Pro Tip: An auto tile library will not work until and unless every tile in the template has been assigned. If you try laying out auto tiles in a tile layer and they just won’t draw, no matter what you do, go back and look at the template. Somewhere in there, some part of the template has not been assigned to a valid tile in your tileset.

The auto-tiling section in the manual illustrates this pretty well, with some nice animations showing how it works.

Animated Auto Tile sets

To create an animated Auto Tile set, simply make sure that each tile in your Auto Tile set is the first tile in an Animation set. In the room editor, the tiles will not animate, but as long as you place animated tiles in the editor using the first image in the animation, they will animate at runtime.

Re-Auto Tiling (Auto Tiling at runtime)

Dynamically re-auto-tiling at runtime is not supported by GMS2 at present, but it is a planned feature according to YYG lead programmer Mike Dailly, albeit with no release date announced yet.

This means that, at least for now, your auto-tiled setup will not automatically update the tiles if something changes during the game, for example if a new platform is created, or an existing one is destroyed, the tiles in the adjacent region will not update. This can cause things to look weird.

Presently the only way to handle this would be through a custom coded solution to evaluate the neighbors and determine an updated arrangement of tiles. This is pretty much the old system from GMS1, when auto-tiling was done at runtime.

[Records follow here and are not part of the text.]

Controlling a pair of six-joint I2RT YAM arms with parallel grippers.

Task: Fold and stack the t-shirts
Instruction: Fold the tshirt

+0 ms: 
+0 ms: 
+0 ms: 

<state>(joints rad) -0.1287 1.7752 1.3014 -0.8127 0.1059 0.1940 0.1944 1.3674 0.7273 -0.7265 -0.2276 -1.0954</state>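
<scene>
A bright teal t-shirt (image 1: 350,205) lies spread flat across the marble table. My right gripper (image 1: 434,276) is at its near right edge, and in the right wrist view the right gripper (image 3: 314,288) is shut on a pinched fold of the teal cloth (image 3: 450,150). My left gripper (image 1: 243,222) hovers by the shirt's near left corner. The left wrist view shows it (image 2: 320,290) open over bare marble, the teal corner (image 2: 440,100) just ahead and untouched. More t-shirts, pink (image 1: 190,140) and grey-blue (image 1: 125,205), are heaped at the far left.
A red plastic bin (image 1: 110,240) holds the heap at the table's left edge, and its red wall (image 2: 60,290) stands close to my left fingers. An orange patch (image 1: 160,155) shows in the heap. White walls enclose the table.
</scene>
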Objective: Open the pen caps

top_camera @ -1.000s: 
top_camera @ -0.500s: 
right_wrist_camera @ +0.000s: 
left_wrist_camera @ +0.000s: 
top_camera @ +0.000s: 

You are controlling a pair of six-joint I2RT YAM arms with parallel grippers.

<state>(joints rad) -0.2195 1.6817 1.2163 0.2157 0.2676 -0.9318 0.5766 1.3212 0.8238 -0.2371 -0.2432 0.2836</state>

There are scripts published on the GMC Forums and available for purchase in the Marketplace that will do auto-tiling for you, and YouTube videos describing how they work. These will need to be updated in order to be compatible with GMS2. At this time I haven’t evaluated these solutions, so I won’t be making a recommendation for any here. Hopefully YYG will provide a built-in solution in the form of GML functions, and there won’t be a need to invest time into developing custom solutions.

Create additional tilesets, as needed.

Your project can have as many tilesets as needed. Create as many as you like, to allow you to create as many different environments as you need for your game. It’s probably best to start simple and just create one at first, and then once you’re happy with it and satisfied that you know how to use the tile system, create additional Tilesets.

You can use multiple Tilesets in the same room, and in different layers, overlapping them. This is how you can develop very nice looking rooms.

Can a tile layer move/scroll?

Short answer: Yes. The functions tilemap_x() and tilemap_y() allow you to move a tile layer around the room. For complete details of all the things you can do with tilemaps, consult the manual.

The individual tiles in the tile layer have to align to their grid. So you can’t offset individual tiles, and make them move. But you can move the entire tilemap. If need be, you could put a few tiles in a layer that moves, and use this to create moving terrain features. For things like crumbling tiles, or tiles that break loose and drop one at a time when the player stands on them, it’s better to handle these with objects rather than tiles; of course, you can just use a sprite that looks the same as the tileset that you’re using, so everything blends together.

Tile Collisions

GMS2 can handle collisions between instances and tiles directly, without the need to use instances of hidden collision object behind the tiles. This is very handy, since you no longer need to lay out a bunch of instances in a room, then tile over them, and as well it offers greater performance, because there’s much less overhead involved with tiles than there is with instances.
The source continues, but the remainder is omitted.